Well the idea with roads is there's a lot more road then there is roofs. Problem is as thunderfoot and many others have shown the solar tiles they made for roads can't handle shit.
Seeing this again made me wonder about thermal energy though. If they could put something other the road that could transmit thermal energy into electricity I think that would work well, since you could use normal road materials. But direct thermal to electric is pretty inefficient to my understanding.
Your very close with the thermal energy. Roads generate thermal columns and you can use a simple tethered glider to generate energy. with all the finicky-ness of it though you might as well buy in bulk those tethered wind turbines and get if not the same amount of energy then more all in a centralized place that doesn't require a fleet of vehicles to maintain like a super spread out energy system prone to getting its wires chewed up by mice.
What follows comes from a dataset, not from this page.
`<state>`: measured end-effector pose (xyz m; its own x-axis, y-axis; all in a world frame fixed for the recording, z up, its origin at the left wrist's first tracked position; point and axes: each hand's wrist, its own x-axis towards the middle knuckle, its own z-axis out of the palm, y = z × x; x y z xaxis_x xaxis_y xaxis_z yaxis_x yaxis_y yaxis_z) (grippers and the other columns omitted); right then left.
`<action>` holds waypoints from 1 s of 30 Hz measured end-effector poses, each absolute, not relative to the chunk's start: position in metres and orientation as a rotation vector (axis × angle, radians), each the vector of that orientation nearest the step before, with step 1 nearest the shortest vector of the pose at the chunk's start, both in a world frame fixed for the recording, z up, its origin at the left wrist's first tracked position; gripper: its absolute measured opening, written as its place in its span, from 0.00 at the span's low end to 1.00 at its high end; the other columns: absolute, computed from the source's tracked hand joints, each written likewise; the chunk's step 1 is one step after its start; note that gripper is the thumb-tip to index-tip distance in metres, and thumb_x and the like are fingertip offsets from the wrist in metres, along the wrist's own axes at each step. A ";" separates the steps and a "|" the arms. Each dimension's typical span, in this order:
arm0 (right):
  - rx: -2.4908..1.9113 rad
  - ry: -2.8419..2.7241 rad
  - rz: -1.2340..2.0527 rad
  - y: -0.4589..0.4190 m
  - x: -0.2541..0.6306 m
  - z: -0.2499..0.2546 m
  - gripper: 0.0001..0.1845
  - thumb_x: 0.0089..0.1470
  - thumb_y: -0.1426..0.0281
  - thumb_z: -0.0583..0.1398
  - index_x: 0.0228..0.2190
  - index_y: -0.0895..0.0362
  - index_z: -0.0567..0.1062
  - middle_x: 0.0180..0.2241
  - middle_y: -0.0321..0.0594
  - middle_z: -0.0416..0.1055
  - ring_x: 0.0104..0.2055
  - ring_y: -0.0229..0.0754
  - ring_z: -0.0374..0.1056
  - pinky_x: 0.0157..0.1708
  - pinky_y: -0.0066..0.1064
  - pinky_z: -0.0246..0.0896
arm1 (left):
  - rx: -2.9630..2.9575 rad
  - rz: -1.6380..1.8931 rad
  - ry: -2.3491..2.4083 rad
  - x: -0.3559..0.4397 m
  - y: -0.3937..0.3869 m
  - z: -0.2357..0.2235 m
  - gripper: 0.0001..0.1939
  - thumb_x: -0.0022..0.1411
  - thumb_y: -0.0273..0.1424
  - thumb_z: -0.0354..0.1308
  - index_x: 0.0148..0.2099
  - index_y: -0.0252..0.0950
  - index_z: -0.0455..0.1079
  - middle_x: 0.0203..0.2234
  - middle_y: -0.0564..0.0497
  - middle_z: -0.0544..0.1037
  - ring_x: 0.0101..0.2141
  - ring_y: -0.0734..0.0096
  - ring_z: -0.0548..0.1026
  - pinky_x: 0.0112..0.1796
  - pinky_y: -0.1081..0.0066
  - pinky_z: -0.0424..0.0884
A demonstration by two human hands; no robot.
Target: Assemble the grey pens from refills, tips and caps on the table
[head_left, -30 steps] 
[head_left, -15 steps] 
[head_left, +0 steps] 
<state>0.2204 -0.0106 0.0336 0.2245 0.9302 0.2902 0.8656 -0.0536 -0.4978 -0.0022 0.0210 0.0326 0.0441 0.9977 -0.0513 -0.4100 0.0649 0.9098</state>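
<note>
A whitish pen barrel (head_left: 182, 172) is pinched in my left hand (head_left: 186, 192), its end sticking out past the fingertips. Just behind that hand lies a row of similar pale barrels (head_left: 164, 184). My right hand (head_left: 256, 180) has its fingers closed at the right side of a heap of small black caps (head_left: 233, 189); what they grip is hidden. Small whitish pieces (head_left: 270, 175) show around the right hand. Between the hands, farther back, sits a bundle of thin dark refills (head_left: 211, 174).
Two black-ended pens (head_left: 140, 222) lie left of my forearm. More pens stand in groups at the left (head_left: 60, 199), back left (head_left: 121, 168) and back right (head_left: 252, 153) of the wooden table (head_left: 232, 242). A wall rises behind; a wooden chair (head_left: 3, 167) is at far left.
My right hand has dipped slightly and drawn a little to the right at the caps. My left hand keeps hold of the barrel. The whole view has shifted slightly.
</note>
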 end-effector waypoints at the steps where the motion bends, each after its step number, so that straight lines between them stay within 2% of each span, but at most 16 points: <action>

Oh yeah, I forgot the average foot traffic is one 60kg person a day.
Doesn't matter 2mW is fuck all power, if you had 1000 people walk over it a day that's 2W, minus the loss storing it you might be able to light a bunch of low intensity LEDs for a few hours, which is basically the only application for it.
So basically it will take thousands to millions of times more energy to produce and install then it will ever generate in years?
Pretty much, you're never going to make money back on it, the only use for it is emergency lighting which is a pretty good idea, like solar roads it isn't going to 'save the planet'.
I'd wager emergency lights are vastly cheaper and easier to install and maintain than a powered floor but at least its not something you drive hundreds of tons of vehicles over
Can't wait until these inevitably shatter and they never get to fix them because the roads can't be totally shut down as that would be an economic disaster.
Don't they have like, absolutely no traction? Is this a stealth revival of Initial D in the real world?
I wouldn't apply our standards to Japanese. They make public apologies for trains being late, they don't fuck around with their infrastructure.
I wish them all the best, through stuff like this improvements cant be made and eventually solar roads might be a viable solution for everyone.
Too much 1 failure = bad idea on this forum sometimes.
So far, no working prototypes of solar roads have delivered worth-while results, even those which have been up for over a year.
The angles are shit, the glass reduces efficiency, dirt on the glass reduces efficiency, it's literally more efficient and more cost-effective to put solar panels on roof-tops.